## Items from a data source
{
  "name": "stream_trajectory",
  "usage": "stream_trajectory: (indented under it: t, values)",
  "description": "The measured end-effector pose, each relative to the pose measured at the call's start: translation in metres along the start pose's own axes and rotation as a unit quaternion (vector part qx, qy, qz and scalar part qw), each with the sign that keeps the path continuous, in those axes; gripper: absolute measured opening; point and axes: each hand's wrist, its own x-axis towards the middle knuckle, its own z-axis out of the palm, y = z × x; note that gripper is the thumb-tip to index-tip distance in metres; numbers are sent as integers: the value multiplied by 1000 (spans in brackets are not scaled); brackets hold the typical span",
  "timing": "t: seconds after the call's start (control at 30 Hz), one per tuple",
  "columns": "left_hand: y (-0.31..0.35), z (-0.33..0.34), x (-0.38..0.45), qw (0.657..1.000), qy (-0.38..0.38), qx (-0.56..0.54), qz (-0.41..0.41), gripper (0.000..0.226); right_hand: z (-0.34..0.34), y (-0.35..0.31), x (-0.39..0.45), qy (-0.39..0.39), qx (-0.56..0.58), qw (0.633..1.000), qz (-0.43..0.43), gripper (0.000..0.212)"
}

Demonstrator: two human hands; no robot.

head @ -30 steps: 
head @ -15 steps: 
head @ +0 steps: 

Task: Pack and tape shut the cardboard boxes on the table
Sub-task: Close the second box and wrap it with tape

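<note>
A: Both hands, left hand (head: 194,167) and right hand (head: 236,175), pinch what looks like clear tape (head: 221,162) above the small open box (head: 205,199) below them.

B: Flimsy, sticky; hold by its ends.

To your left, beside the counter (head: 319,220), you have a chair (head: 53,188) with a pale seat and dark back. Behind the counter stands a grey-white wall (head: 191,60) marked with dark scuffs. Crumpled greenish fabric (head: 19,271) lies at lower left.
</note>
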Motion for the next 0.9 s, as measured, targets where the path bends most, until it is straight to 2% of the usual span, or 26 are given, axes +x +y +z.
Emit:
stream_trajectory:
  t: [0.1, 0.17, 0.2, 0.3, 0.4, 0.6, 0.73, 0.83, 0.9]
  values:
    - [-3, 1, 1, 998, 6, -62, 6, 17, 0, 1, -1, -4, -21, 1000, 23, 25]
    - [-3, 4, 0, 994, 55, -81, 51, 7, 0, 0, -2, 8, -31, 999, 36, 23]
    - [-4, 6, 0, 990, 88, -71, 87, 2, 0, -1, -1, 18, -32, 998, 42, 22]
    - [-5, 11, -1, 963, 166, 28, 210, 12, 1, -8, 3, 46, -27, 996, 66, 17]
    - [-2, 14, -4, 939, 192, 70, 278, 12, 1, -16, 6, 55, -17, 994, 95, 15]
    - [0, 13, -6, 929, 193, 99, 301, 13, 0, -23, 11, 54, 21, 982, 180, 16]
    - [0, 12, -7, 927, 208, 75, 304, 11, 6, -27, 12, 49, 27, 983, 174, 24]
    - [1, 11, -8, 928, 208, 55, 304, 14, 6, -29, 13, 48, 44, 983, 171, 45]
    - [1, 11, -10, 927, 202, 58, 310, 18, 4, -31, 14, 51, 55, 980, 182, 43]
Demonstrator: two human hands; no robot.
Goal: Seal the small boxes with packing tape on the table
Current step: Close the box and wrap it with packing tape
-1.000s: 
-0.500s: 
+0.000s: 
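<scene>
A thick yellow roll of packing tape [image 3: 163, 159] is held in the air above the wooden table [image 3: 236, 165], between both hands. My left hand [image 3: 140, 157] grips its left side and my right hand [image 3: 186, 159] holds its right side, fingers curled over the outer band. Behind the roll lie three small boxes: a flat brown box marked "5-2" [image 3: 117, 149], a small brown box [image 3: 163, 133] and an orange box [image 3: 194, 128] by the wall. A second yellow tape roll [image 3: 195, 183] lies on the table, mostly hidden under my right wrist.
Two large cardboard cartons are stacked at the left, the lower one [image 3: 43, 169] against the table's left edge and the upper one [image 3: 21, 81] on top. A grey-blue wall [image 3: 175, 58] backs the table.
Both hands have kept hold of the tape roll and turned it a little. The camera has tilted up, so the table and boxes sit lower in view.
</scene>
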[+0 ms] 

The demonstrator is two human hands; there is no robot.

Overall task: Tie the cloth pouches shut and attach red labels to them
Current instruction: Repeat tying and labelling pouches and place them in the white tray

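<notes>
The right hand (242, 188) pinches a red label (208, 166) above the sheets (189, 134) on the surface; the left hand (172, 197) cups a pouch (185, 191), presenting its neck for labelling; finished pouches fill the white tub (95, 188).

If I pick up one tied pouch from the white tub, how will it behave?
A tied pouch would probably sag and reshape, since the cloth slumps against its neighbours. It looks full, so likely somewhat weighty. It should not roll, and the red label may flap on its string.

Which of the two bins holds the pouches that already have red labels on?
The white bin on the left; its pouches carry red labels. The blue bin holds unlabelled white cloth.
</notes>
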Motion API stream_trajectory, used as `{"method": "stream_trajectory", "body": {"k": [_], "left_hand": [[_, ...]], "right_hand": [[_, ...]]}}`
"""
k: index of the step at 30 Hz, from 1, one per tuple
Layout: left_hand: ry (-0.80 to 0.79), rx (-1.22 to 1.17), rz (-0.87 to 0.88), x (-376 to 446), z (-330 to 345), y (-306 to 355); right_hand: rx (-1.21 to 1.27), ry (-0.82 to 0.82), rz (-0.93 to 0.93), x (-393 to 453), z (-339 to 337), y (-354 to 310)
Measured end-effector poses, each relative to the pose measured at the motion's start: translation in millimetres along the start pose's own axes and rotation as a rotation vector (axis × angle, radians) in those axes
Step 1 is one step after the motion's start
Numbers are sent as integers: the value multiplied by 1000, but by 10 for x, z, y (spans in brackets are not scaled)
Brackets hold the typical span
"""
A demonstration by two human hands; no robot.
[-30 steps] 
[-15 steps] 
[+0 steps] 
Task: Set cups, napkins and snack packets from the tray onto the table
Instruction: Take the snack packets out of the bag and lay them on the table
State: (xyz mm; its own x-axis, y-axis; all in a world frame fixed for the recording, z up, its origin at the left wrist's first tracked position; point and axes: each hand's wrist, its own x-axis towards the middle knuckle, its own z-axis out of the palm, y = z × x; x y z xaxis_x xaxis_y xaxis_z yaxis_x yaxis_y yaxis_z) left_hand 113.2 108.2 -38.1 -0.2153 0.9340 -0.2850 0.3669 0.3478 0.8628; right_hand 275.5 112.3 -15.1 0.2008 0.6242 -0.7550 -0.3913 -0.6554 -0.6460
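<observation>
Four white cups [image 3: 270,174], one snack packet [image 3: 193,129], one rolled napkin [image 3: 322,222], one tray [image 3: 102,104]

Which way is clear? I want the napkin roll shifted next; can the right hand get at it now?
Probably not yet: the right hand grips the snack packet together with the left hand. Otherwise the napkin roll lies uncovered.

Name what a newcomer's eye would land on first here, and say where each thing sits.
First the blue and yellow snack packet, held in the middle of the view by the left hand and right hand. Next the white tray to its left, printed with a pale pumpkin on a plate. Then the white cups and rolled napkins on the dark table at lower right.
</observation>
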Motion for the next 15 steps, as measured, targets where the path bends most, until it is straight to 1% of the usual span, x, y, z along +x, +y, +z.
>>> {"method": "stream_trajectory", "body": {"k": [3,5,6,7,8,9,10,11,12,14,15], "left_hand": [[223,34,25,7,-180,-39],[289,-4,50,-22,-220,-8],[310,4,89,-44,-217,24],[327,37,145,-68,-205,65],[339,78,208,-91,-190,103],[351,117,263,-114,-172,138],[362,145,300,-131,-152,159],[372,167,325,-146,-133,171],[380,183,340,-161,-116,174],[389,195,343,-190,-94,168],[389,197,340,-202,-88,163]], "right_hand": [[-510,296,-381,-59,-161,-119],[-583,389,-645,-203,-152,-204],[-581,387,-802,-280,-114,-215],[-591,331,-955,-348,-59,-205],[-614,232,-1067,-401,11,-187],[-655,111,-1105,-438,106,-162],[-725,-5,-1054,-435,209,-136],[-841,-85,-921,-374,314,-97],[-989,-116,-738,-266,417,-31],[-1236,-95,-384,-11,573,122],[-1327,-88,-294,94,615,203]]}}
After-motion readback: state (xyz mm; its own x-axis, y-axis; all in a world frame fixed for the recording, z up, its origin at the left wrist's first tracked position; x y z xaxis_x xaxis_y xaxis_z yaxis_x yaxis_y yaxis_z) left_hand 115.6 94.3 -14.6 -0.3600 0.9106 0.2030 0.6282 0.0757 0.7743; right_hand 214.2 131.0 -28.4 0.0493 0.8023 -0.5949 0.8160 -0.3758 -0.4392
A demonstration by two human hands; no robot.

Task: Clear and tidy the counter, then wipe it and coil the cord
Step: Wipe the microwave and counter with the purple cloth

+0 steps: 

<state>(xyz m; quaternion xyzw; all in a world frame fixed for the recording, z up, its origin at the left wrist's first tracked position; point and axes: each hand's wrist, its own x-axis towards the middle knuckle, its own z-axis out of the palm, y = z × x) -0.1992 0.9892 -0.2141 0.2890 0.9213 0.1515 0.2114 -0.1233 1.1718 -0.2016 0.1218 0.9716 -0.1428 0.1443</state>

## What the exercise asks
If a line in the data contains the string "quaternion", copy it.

## Answer for this exercise
  "description": "The measured end-effector pose, each relative to the pose measured at the call's start: translation in metres along the start pose's own axes and rotation as a unit quaternion (vector part qx, qy, qz and scalar part qw), each with the sign that keeps the path continuous, in those axes; gripper: absolute measured opening; point and axes: each hand's wrist, its own x-axis towards the middle knuckle, its own z-axis out of the palm, y = z × x; note that gripper is the thumb-tip to index-tip distance in metres; numbers are sent as integers: the value multiplied by 1000 (spans in brackets are not scaled); brackets hold the typical span",
<state>(xyz m; quaternion xyzw; all in a world frame fixed for the recording, z up, its origin at the left wrist's first tracked position; point and axes: each hand's wrist, its own x-axis towards the middle knuckle, its own z-axis out of the palm, y = z × x) -0.1992 0.9892 -0.2141 0.2890 0.9213 0.1515 0.2114 -0.1233 1.1718 -0.2016 0.1218 0.9716 -0.1428 0.1443</state>

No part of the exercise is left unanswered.